Nach seiner Flucht und dem Ausstieg aus dem Propagandakarussell hat er sich zumindest die Liebe zur Musik bewahrt. Bei der Vernissage griff Sun Mu – das Pseudonym bedeutet auf Deutsch „grenzenlos“ – beherzt zur Gitarre und trug das koreanische Volkslied „Arirang“ vor.

„Wir müssen diesen Platz erhalten: Da kommen Künstler von Weltrang“

Dies beeindruckte auch Hans-Werner Kuhlmann.

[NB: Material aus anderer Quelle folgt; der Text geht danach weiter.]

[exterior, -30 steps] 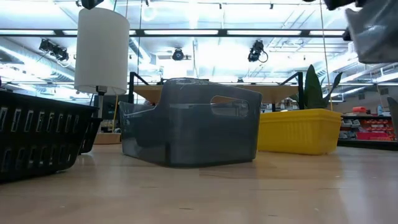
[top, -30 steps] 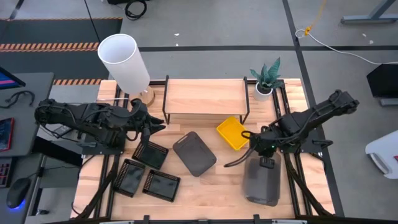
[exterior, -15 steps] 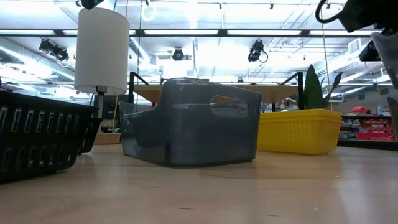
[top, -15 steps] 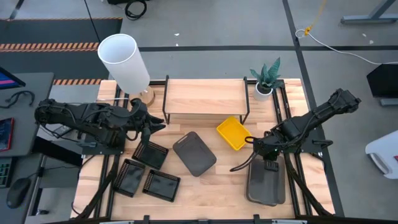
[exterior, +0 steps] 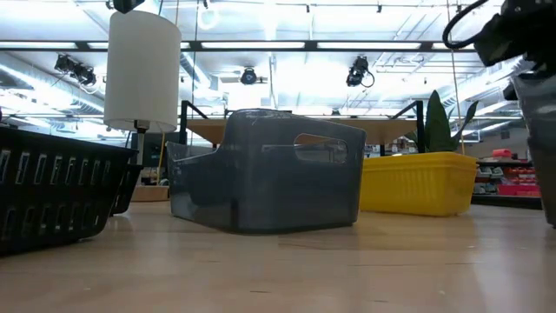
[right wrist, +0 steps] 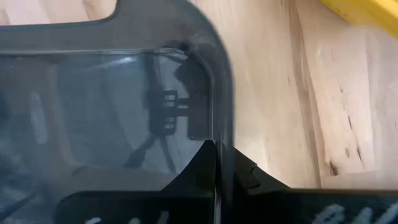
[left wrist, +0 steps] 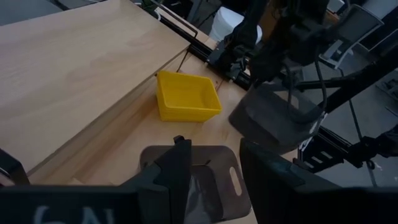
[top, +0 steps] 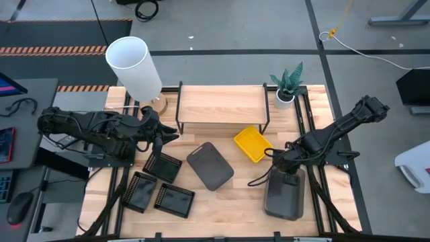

Der ehemalige Vorsitzende des Vereins Lebendige Altstadt Wolfratshausen (LAW) hofft inständig, dass das prominente Gebäude am Schwankl-Eck weiterhin für Kunstausstellungen zur Verfügung steht. „Wir müssen diesen Platz erhalten: Da kommen Künstler von Weltrang“, stellte Kuhlmann fest. Daniela Satzinger vom Kulturverein Isar-Loisach, der die Veranstaltung in Zusammenarbeit mit der Künstlervereinigung „Art5“ organisiert hatte, vernahm’s mit Freude.

Neben Collagen und Ölgemälden sind bis zum 29. Januar im Kunstturm auch provozierende Pop-Art-Werke zu sehen. Eine blau-rot angemalte Hand mit ausgestrecktem Mittelfinger symbolisiert für Sun Mu, der in Südkoreas Hauptstadt Seoul lebt und arbeitet, eine Absage an die Aufrüstung in seiner Heimat Nordkorea. „Ich wurde kommunistisch erzogen und musste zehn Jahre Militärdienst leisten“, so der Künstler. Dass er inzwischen ein Leben auf der Flucht, im Verborgenen führt, nimmt der 50-Jährige notgedrungen in Kauf. „Es erfüllt mich mit Stolz, hier ausstellen zu dürfen“, hob Sun Mu hervor. Ein Wiedersehen mit seiner Familie in einer friedlich vereinigten Welt hätte für ihn jedoch den höchsten Stellenwert. „Das wäre die Erfüllung meiner Träume.“

Die Ausstellung

„Grenzenlos“ mit Bildern von Sun Mu im Kunstturm des Kulturvereins Isar-Loisach (KIL) am Schwankl-Eck am Obermarkt kann bis 29. Januar jeden Samstag von 12 bis 15 Uhr und sonntags von 12 bis 18 Uhr besichtigt werden.